### TASK GOAL
Only the lines below starting at the one containing "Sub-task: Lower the" and ending at the one containing "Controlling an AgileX" belong in the answer, each copied exactly.

### SUPPLIED DATA
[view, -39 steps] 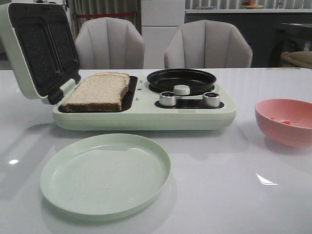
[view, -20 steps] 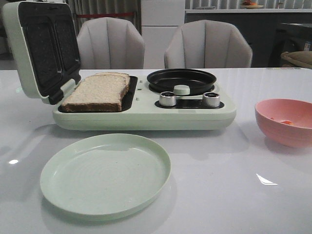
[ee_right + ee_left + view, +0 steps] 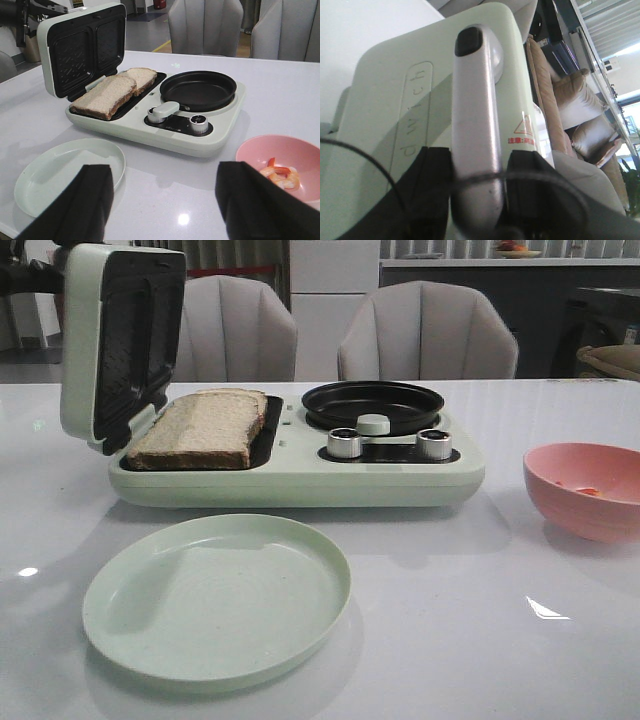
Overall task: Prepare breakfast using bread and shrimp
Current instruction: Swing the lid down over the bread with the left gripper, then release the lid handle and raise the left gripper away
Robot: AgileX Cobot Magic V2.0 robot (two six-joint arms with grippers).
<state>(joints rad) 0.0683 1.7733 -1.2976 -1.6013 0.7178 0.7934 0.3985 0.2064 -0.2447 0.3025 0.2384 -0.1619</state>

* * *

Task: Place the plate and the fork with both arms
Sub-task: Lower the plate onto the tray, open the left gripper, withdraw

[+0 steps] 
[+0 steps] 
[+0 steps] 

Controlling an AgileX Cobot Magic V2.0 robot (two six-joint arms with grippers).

### RESPONSE TO THIS TASK
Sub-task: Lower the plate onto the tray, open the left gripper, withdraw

[+0 steps] 
[+0 steps] 
[+0 steps] 

Controlling an AgileX Cobot Magic V2.0 robot (two six-joint arms with grippers).

The response to the exercise is now complete.